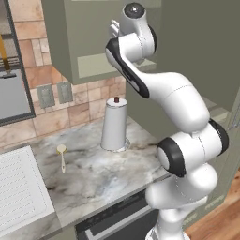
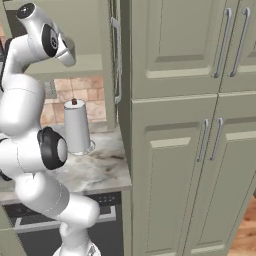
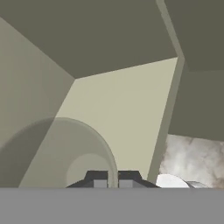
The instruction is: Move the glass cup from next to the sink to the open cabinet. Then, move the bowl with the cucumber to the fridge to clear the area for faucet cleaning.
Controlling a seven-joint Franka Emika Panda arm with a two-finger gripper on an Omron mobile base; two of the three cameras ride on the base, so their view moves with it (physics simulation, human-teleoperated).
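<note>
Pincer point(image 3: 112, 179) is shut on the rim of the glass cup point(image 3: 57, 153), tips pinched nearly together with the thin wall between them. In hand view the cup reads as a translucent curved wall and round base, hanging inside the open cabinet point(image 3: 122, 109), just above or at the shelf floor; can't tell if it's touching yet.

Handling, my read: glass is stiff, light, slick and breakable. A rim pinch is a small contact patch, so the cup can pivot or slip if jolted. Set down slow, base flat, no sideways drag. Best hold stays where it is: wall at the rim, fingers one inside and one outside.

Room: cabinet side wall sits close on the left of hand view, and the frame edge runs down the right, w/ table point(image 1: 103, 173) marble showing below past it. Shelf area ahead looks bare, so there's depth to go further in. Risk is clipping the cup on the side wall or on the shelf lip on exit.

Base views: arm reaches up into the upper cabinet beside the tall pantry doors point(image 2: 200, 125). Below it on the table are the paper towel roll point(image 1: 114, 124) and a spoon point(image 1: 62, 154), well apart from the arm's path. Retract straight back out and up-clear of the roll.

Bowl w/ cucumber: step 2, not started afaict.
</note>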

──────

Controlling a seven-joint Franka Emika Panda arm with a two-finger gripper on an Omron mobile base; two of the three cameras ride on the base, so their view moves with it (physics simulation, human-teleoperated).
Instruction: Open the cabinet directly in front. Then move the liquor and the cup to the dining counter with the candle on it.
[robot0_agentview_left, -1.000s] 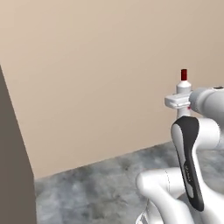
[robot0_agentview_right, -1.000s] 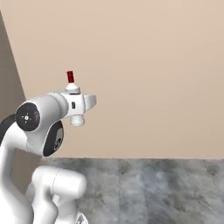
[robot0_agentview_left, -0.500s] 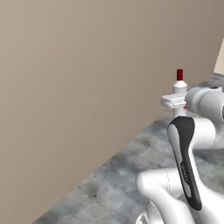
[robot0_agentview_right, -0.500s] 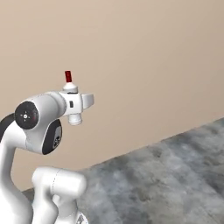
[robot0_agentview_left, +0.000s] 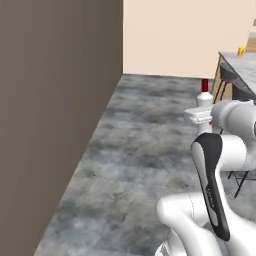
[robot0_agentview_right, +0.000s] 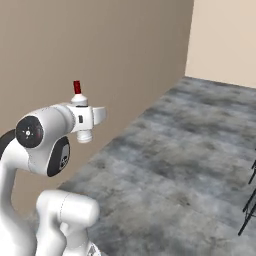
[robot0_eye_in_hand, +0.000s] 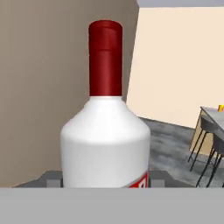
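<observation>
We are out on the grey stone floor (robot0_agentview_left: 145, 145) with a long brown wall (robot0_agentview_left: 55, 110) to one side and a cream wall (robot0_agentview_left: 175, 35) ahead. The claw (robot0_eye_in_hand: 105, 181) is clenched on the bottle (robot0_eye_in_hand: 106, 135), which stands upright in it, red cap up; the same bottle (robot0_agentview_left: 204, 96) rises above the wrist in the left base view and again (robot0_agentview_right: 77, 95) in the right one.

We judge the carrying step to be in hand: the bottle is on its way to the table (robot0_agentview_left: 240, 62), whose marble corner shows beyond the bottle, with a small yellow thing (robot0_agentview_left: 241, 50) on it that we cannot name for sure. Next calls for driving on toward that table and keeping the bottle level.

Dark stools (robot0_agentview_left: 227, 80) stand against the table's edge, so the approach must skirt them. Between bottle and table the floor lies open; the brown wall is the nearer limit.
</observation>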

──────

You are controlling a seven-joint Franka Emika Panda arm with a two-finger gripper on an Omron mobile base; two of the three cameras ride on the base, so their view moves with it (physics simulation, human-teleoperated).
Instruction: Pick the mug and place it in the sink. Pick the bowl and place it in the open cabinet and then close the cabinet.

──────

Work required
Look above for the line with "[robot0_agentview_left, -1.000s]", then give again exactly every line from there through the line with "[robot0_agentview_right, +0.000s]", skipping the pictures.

Problem solution
[robot0_agentview_left, -1.000s] 
[robot0_agentview_right, -1.000s] 
[robot0_agentview_left, -0.500s] 
[robot0_agentview_right, -0.500s] 
[robot0_agentview_left, +0.000s] 
[robot0_agentview_right, +0.000s] 

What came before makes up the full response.